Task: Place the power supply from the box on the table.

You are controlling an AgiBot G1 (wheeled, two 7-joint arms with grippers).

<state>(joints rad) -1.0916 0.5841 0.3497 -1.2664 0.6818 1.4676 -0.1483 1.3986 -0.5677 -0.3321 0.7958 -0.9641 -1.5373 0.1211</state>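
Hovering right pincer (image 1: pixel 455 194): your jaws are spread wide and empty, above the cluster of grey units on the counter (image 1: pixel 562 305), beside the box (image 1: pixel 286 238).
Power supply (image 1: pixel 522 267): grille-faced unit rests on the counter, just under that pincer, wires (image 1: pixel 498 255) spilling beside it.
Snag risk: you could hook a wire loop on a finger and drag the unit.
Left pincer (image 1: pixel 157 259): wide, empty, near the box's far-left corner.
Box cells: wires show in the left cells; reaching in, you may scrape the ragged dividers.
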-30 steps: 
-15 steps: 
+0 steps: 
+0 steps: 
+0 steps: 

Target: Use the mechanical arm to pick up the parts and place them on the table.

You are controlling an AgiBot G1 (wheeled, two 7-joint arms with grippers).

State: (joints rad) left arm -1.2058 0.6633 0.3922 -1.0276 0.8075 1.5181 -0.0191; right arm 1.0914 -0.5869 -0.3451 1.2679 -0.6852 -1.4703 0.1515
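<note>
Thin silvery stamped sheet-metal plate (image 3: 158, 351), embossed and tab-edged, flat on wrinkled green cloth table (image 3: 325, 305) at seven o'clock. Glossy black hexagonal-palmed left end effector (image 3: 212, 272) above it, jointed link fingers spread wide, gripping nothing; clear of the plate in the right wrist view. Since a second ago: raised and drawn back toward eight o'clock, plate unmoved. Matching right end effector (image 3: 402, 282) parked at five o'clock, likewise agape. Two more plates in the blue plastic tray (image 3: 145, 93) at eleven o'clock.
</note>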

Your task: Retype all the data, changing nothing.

Result below:
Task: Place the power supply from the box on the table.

You are controlling an AgiBot G1 (wheeled, two 7-joint arms with grippers).

<state>(joints rad) -1.0916 0.5841 0.3497 -1.2664 0.6818 1.4676 -0.1483 1.3986 -0.5677 -0.3321 0.7958 -0.9641 -1.5373 0.1211</state>
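Hovering right pincer (image 1: pixel 455 194): your jaws are spread wide and empty, above the cluster of grey units on the counter (image 1: pixel 562 305), beside the box (image 1: pixel 286 238).
Power supply (image 1: pixel 522 267): grille-faced unit rests on the counter, just under that pincer, wires (image 1: pixel 498 255) spilling beside it.
Snag risk: you could hook a wire loop on a finger and drag the unit.
Left pincer (image 1: pixel 157 259): wide, empty, near the box's far-left corner.
Box cells: wires show in the left cells; reaching in, you may scrape the ragged dividers.
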-30 steps: 
-15 steps: 
+0 steps: 
+0 steps: 
+0 steps: 

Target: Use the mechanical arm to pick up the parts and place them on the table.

You are controlling an AgiBot G1 (wheeled, two 7-joint arms with grippers).

State: (joints rad) left arm -1.2058 0.6633 0.3922 -1.0276 0.8075 1.5181 -0.0191; right arm 1.0914 -0.5869 -0.3451 1.2679 -0.6852 -1.4703 0.1515
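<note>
Thin silvery stamped sheet-metal plate (image 3: 158, 351), embossed and tab-edged, flat on wrinkled green cloth table (image 3: 325, 305) at seven o'clock. Glossy black hexagonal-palmed left end effector (image 3: 212, 272) above it, jointed link fingers spread wide, gripping nothing; clear of the plate in the right wrist view. Since a second ago: raised and drawn back toward eight o'clock, plate unmoved. Matching right end effector (image 3: 402, 282) parked at five o'clock, likewise agape. Two more plates in the blue plastic tray (image 3: 145, 93) at eleven o'clock.
</note>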

This concludes the output for the exercise.